In spite of my comments on the risks of trying to connect Omaha and
Okaxpa, the existence of the Osage name might actually support such a
scheme.  Of course, it would only establish relative locations at some
unspecified point in time, perhaps not the situation at contact, and it
wouldn't support one point of origin over another.  Now if the Kaw were
'the people of the original water', that would certainly help!

> In this view, the Dhegihans must have been very much centered on the
> big rivers, which might explain how a 'water-monster' would come to be
> so important in their mythology.  In fact, this 'water-monster' might
> very well represent the River itself, seen both as a crawling snake
> and as the central god of their daily existence.

On the other hand, 'watermonsters' are standard fare in southeastern and
adjacent mythology and are generally taken to represent alligators.

> There are some advantages to this hypothesis linguistically as well.
> For one thing, it would give us good grounds for a dialect difference
> between 'West Dhegihan'-- Osage and Kaw-- and 'East Dhegihan'-- Omaha,
> Ponca and Quapaw.  The latter are distinguished by the complete
> collapse of MVS *u into *i.

On the other hand, this is a relatively simple change, and in other ways
Omaha-Ponca and Quapaw are not very much alike.  For example, Quapaw has
k? and x? for *k? and *x?, while Osage and Kaw have k? for both, and Omaha
has ? for both.  I think the first three also have the *niNke 'round'
article where OP has dhaN.  But then OP agrees with IO and Wi in having h
for *ph in 'I say'.  I think Quapaw does, too, but Osage and Kaw have ph -
[ps^] in Osage.  In general, I think we're not yet sure how or if we can
subgroup Dhegiha, apart from Omaha + Ponca and Osage + Kaw.
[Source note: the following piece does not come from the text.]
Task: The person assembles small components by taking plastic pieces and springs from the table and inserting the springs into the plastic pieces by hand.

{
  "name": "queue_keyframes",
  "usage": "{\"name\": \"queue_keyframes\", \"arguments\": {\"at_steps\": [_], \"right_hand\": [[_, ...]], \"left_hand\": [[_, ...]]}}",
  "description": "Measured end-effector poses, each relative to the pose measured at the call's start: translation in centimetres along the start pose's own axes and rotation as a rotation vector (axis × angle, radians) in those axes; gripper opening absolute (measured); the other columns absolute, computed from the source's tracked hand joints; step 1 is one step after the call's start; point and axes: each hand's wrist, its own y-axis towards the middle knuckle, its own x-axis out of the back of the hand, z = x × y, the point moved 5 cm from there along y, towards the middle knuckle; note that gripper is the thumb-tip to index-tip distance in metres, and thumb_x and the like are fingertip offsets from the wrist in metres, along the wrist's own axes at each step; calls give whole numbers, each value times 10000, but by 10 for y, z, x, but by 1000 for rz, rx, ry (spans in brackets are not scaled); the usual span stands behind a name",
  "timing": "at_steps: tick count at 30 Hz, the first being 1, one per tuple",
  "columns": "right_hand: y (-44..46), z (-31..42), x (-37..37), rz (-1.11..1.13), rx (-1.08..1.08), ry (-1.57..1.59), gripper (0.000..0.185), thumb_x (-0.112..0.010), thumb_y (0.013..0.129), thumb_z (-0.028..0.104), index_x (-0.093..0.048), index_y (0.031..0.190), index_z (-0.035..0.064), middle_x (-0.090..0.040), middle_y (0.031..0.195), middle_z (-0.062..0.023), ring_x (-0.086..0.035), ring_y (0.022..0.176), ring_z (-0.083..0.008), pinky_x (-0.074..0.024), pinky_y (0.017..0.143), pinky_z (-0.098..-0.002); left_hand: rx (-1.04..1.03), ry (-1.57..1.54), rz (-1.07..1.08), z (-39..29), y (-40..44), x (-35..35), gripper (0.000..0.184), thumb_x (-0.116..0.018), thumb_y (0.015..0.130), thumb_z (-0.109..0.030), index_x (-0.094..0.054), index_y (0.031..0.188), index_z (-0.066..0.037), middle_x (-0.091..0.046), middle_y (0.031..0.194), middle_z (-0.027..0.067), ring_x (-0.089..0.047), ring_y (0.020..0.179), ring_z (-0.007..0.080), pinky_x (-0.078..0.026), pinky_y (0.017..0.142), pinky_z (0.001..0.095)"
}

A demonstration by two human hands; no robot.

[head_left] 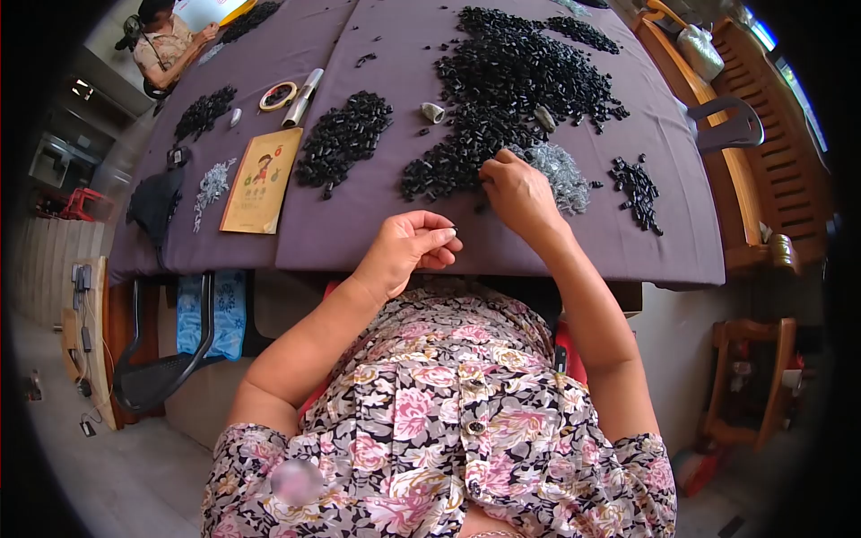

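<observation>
My left hand [411, 249] is held above the table's near edge, thumb and forefinger pinched on a small black piece [455, 230], of which only the end shows. My right hand [518, 190] reaches down at the near side of a large heap of small black tube-like pieces [520, 81]. Its fingers are bent together, and whatever lies between them is hidden. Just right of that hand is a pile of small clear plastic pieces [565, 177]. A smaller black pile [345, 139] lies to the left, and another [637, 193] to the far right.
A purple cloth [359, 238] covers the table. On the left lie a yellow booklet [261, 182], a tape roll [277, 96], a silvery roll [303, 99] and more small piles. Another person [170, 45] sits at the far left. A wooden bench [762, 134] and a plastic chair [726, 125] stand right.
</observation>
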Motion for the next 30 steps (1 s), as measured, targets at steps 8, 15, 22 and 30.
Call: {"name": "queue_keyframes", "arguments": {"at_steps": [8, 15, 22, 30], "right_hand": [[1, -2, 3, 33, -23, 32, 116, -711, 829, 146, -692, 900, 56, -619, 930, -121, -652, 910, -343, -532, 784, -454], [-11, 10, 8, -50, -88, 346, 139, -715, 855, 145, -702, 915, 20, -625, 879, -120, -653, 790, -287, -519, 694, -401], [-50, 31, 7, -83, -180, 683, 110, -706, 882, 101, -689, 906, -5, -622, 827, -101, -615, 705, -189, -490, 630, -325], [-56, 30, 5, -133, -177, 696, 110, -704, 892, 91, -673, 920, -10, -632, 833, -93, -613, 690, -170, -488, 627, -303]], "left_hand": [[4, -4, 30, 2, 3, -1, 172, -675, 966, -132, -673, 1093, -17, -738, 937, 98, -699, 724, 115, -587, 673, 257], [-42, 10, 2, 1, 0, -1, 192, -673, 963, -122, -669, 1108, 3, -738, 949, 106, -705, 751, 141, -584, 696, 262], [-62, -32, 26, 3, 10, -23, 189, -661, 972, -131, -671, 1108, -1, -741, 974, 100, -711, 791, 149, -583, 720, 266], [-44, -32, 46, 4, 7, -21, 182, -638, 989, -139, -673, 1118, -15, -739, 968, 80, -706, 796, 131, -590, 734, 269]]}}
> More generally, it would tend to imply that Dhegihan must have been an
> unusually cosmopolitan language.

Certainly true, since there are loans in and out of at least Algonquian
and Muskogean, but perhaps not exceptionally so for a Siouan language.

> As a rule, languages that have a high interface with speakers of
> foreign languages tend to break down phonologically and grammatically,
> becoming more word centered and syntactically chaotic.

I'm not sure if I agree with this concept of breakdown, though of course
there would be traces of the contact.  Maybe you're thinking of
pidginization?

> This seems to be what we are seeing in our respective Dhegihan
> languages, and probably accounts for why we are having so much trouble
> making sense of them.

I don't consider any of the Dhegiha languages to be notably chaotic.  I
admit to having trouble understanding all kinds of things, but I think
it is just me and my neophyte status with the language.

> Comparing Omaha-Ponca to the (originally) more insular Dakotan
> languages ...

Dakota is also at an interesting crossroads, geopolitically speaking, and,
personally, over the years I've come to think that it looks like someone
who wasn't familiar with some of the finer nuances of proper Siouan
morphology has been at work simplifying it.  It's not as devoid of
irregular inflection as Mandan, but they've been working on it. And what's
with those second datives and reflexives!